Red card orders? You arrive at the restaurant for pickup and the chef tells you to GTFO?


----------



## reg barclay (Nov 3, 2015)

The Gift of Fish said:


> Red card orders? You arrive at the restaurant for pickup and the chef tells you to GTFO?


Yes, and with yellow card orders they just give you a stern telling off.


----------



## tohunt4me (Nov 23, 2015)

reg barclay said:


> Yes, and with yellow card orders they just give you a stern telling off.


----------



## reg barclay (Nov 3, 2015)

MontcoUberDriver said:


> Depends on the restaurant. Some are a real pain in the ass. I've been getting order and pay orders for pizza shops and full service restaurants lately. No way I'm sitting around waiting a pizza to get made for what I'm getting paid. Fast food you know what you get. Roll up to the drive through and order. It's getting to the point where I decline more than I accept.

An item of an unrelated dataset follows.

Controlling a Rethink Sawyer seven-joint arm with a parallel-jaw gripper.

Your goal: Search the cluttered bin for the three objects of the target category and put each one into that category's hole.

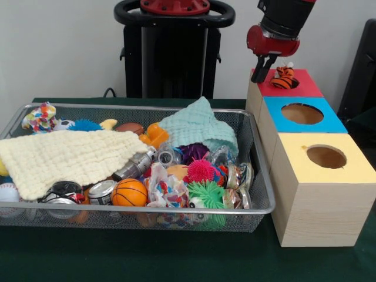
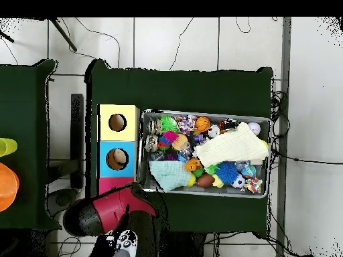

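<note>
A small orange-and-black striped tiger plush (image 1: 285, 77) sits in the hole of the red-topped box (image 1: 305, 88), partly sunk in. My gripper (image 1: 262, 71) hangs just to its left and slightly above, over the box's left edge, apart from the toy. In the overhead view the red arm (image 2: 114, 207) covers most of the red box (image 2: 115, 185) and hides the gripper and the toy. The wire bin (image 1: 258, 170) holds a colourful patterned plush (image 1: 41, 116) at its far left corner, a mini basketball (image 1: 129, 192), pink (image 1: 201, 171) and green (image 1: 207, 194) spiky balls, and cans (image 1: 101, 189).
A cream cloth (image 1: 64, 155) covers the bin's left half and a mint cloth (image 1: 200, 126) lies at its back right. The blue-topped box (image 1: 329, 120) and the yellow-topped box (image 1: 352, 167) stand in a row with the red one, right of the bin.
</note>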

I notice there are two kinds of red card orders. One is where you have to place the order and pay with red card. The other is where it's already placed and you only have to pay. In my area, most are the second kind. I had a couple such orders, where the restaurant didn't seem to know about Doordash, so I'm wondering how it works. I'm guessing DD just places the order themselves in the customer's name or something.

TBH I prefer simple, non red card, orders, where everything is placed and paid for. So for the most part I decline red cards, unless the amount is a bit higher than I'd usually accept, and/or it's quiet. Or if it's along a route I want to go anyway.


----------



## WhippedCream (Jan 3, 2020)

Doordash red card orders through the drive-thru only Wendy's McDonald's Dunkin Donuts. 

order $7 of additional food in a separate bag of course 

enjoy your tip


----------



## MontcoUberDriver (Aug 14, 2018)

reg barclay said:


> I notice there are two kinds of red card orders. One is where you have to place the order and pay with red card. The other is where it's already placed and you only have to pay. In my area, most are the second kind. I had a couple such orders, where the restaurant didn't seem to know about Doordash, so I'm wondering how it works. I'm guessing DD just places the order themselves in the customer's name or something.
> 
> TBH I prefer simple, non red card, orders, where everything is placed and paid for. So for the most part I decline red cards, unless the amount is a bit higher than I'd usually accept, and/or it's quiet. Or if it's along a route I want to go anyway.


I've had a few that were pay only in the past but recently changed to order and pay. I'm very skeptical at accepting them now.


----------



## ChinatownJake (Jan 3, 2016)

reg barclay said:


> I notice there are two kinds of red card orders. One is where you have to place the order and pay with red card. The other is where it's already placed and you only have to pay. In my area, most are the second kind. I had a couple such orders, where the restaurant didn't seem to know about Doordash, so I'm wondering how it works.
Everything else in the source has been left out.